National Sovereignty Party of Russia (Russian: Национально-державная партия России) is an unregistered Russian nationalist party established in 2002.

The declared ideology of the party is "Russian nationalism". Co-Chairmen of the party are Alexander Sevastyanov and Stanislav Terekhov.

It is affiliated with the Russian National Movement, and the Movement Against Illegal Immigration (DPNI), Russian National Union (RONS) and other nationalist organizations.

In 2003, the Ministry of Justice of the Russian Federation issued a formal warning to the party of the inadmissibility of the implementation of extremist activities.

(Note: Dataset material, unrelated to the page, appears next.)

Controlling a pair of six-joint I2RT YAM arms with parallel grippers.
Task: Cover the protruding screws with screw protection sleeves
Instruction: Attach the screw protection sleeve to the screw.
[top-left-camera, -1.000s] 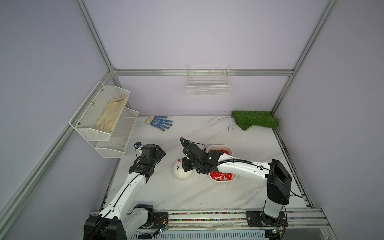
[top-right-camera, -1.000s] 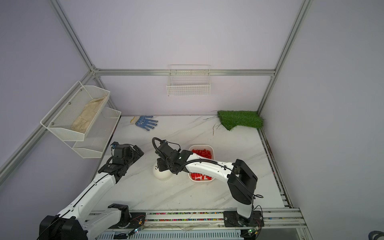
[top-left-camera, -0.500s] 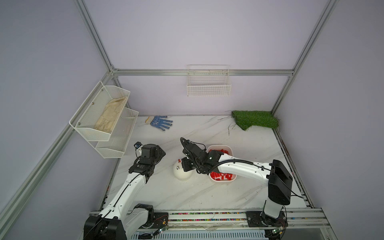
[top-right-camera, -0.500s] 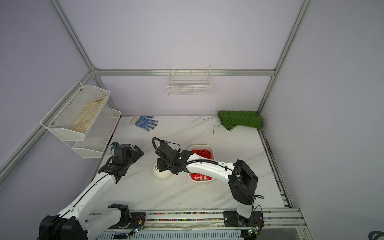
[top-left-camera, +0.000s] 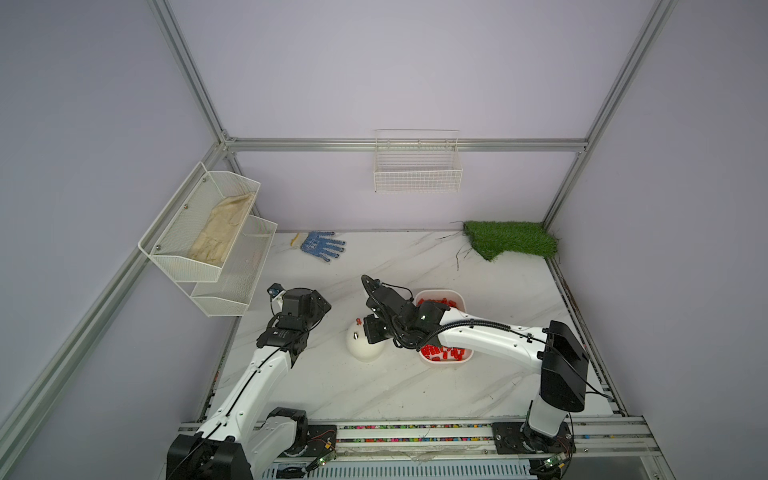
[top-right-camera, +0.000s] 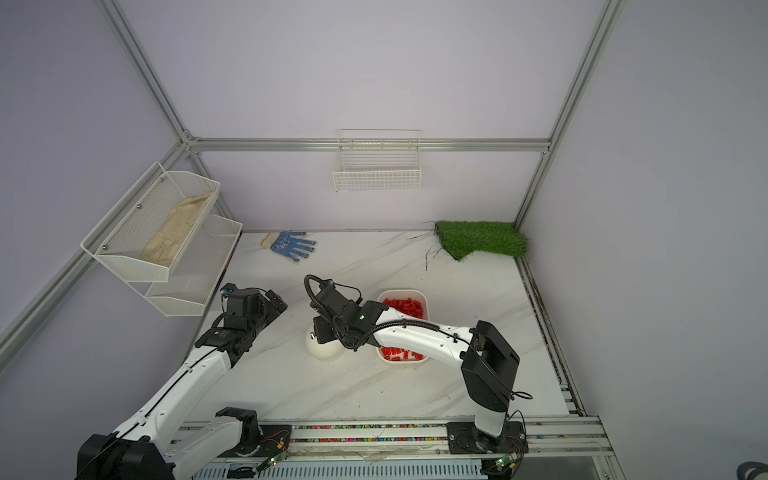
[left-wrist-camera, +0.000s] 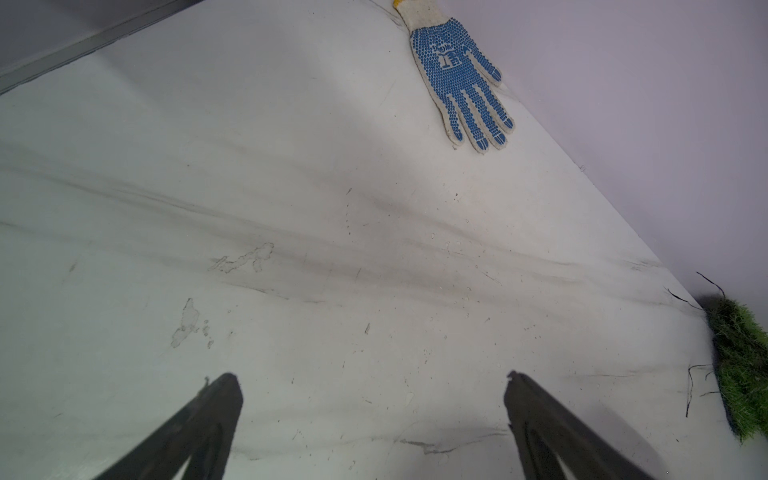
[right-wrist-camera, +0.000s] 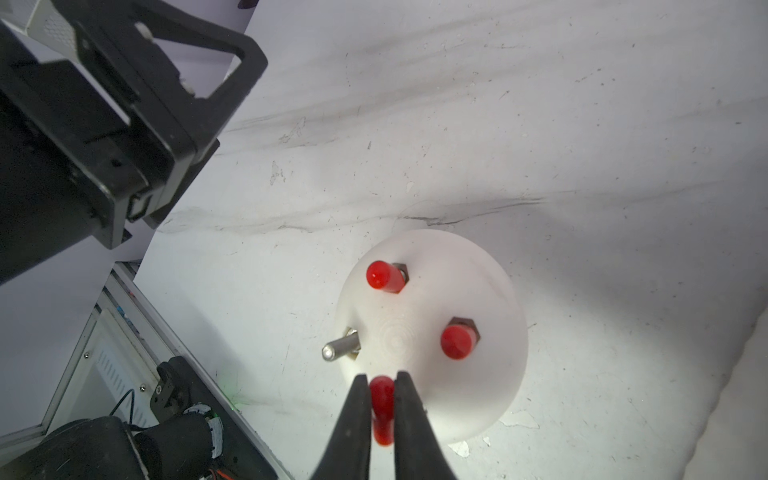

In May 2003 the NDPR was excluded from the unified state register of political parties as it failed to meet the legal requirement of fielding 45 registered regional offices (as the NDPR had only 40 at the time).

In 2002, the World Congress of Russian Jewry, published in the newspaper The Jewish Word, accused the party of "inciting hatred of the peoples living in Russia, primarily the Jews". In response, representatives of the party filed a lawsuit for libel and demanded to recover from Berel Lazar 1.3 million rubles In 2004 the court ordered Berel Lazar to apologize and pay damages of 100 rubles.

The organization was denied registration in 2012.